A new type of electronic noise has been discovered by a team of physicists and chemists in Israel and Canada. Dubbed “delta-T noise”, the effect occurs when two sides of a tiny electrical junction are at held at different temperatures. As electronic devices become ever smaller, the researchers predict that delta-T noise could become increasingly problematic. The good news is that delta-T noise could be used to measure temperature differences in nanometre-scale objects – something that is extremely difficult to do.

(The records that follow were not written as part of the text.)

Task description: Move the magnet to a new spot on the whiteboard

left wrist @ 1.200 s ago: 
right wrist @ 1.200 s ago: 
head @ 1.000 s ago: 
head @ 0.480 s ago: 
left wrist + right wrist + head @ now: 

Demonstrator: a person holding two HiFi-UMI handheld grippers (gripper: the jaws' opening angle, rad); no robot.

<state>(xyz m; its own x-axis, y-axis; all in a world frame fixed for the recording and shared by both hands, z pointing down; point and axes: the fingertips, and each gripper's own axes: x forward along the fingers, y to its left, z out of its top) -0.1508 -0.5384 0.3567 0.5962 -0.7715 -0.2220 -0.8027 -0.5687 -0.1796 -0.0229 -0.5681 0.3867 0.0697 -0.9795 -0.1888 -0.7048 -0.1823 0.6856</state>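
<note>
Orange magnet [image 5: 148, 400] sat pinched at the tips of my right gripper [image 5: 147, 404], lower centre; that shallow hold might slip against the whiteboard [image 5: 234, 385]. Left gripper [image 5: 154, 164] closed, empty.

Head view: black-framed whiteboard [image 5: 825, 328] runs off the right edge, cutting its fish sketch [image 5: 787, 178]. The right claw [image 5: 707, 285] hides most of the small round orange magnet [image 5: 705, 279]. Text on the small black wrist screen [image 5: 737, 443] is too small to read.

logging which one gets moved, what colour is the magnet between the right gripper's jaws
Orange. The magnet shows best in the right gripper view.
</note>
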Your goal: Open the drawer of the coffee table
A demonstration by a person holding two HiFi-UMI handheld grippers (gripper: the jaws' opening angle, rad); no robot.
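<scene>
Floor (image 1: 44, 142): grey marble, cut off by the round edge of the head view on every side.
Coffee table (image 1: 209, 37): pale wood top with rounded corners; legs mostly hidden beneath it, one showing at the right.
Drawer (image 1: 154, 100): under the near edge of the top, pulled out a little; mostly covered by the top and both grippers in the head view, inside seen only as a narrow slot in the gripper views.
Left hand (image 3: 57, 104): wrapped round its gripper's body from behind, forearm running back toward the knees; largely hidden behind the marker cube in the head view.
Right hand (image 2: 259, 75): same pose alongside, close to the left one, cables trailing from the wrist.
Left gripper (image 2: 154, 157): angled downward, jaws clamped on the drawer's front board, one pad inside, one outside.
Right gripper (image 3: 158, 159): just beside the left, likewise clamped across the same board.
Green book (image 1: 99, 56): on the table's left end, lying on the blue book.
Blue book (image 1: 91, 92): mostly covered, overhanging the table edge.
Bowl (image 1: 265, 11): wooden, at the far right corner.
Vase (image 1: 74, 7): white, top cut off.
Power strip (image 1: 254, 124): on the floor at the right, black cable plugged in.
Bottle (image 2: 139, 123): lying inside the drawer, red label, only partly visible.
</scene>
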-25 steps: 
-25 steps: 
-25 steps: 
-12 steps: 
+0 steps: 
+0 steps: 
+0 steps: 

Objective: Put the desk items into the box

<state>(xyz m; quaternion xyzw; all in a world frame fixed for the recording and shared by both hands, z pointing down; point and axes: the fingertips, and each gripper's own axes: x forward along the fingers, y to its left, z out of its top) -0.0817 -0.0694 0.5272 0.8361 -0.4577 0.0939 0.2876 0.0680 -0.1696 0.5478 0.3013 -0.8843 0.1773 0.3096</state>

When physicists think of noise it is not the clamour from a pop concert or a busy road, but rather electrical signals that are an intrinsic property of a device. For almost 100 years, physicists have known about two sorts of fundamental noise in electrical signals. Thermal noise is proportional to temperature and is a result of the random motion of electrons. This creates fluctuations in electrical current even if there is no applied voltage and the average current is zero. Thermal noise can have negative consequences in a circuit, but it can also be used to measure the absolute temperature of an object. The second type of noise is called shot noise and does require an applied voltage. Shot noise occurs at very low currents when the discrete nature of electrons causes fluctuations in current.
The idea of delta-T noise first came to Oren Tal of the Weizmann Institute of Science when he was studying the effect of thermal noise on a molecular junction. The junction comprised a single molecule between two electrodes, which were at different temperatures. He realized that in addition to thermal noise, there may also be a noise associated with the temperature difference.
In an electrode near absolute zero, Tal reasoned, almost all the electrons are in the lowest possible energy level. Therefore, almost all the states up to a particular energy (the Fermi energy) are filled, whereas the higher energy levels are empty. In a warmer electrode, however, thermal excitation allows some electrons to jump to higher energy levels, leading to empty states below the Fermi energy and filled states above it.
In a junction between a warm and a cold electrode, therefore, electrons are transmitted in both directions. Above the Fermi energy, they travel from hot to cold; below the Fermi energy, they travel from cold to hot. The average currents may be equal and opposite and therefore add to zero. Each current, however, experiences shot noise and, being uncorrelated, the random fluctuations do not cancel each other.
Tal consulted theoreticians Dvira Segal at the University of Toronto and Abraham Nitzan at Tel Aviv University. They confirmed that this new noise term is described by the widely-used Landauer theory of electron transport, despite never having been properly investigated before in this theoretical framework.
Actually detecting the noise, however, was an extremely challenging task for Ofir Shein Lumbroso, Tal’s PhD student. She was confronted with the conflicting goals of incorporating electrical heaters and thermometers into a nanoscale molecular junction, while simultaneously keeping it sufficiently well isolated from external electrical noise signals to allow measurement of the tiny intrinsic noise as a function of temperature difference. “It took several years to optimize our measurement setup to be able to measure the delta-T noise,” explains Tal, “but Ofir is a very gifted experimentalist and she eventually overcome these difficulties.”
Designers of today’s integrated circuits concentrate solely on thermal noise when considering heat management. However, Tal explains as devices continue to shrink, inherently quantum noise becomes more and more important. “Thermal noise will always be the main noise at room temperature, but shot noise and delta-T noise should be taken into consideration,” he says. More positively, he says that delta-T noise could be useful for nanoscale measurements of temperature differences. This is an important application because just a few research groups worldwide can make nanoscale thermometers.
“I think [the research]is a very important contribution to the field of quantum transport,” says Wolfgang Belzig of University of Konstanz in Germany: “If you think about some experiments that have been conducted in the past few years that have found an unexpected increase in noise, it might now be important to check whether or not this is related to delta-T noise.”
The research is described in Nature.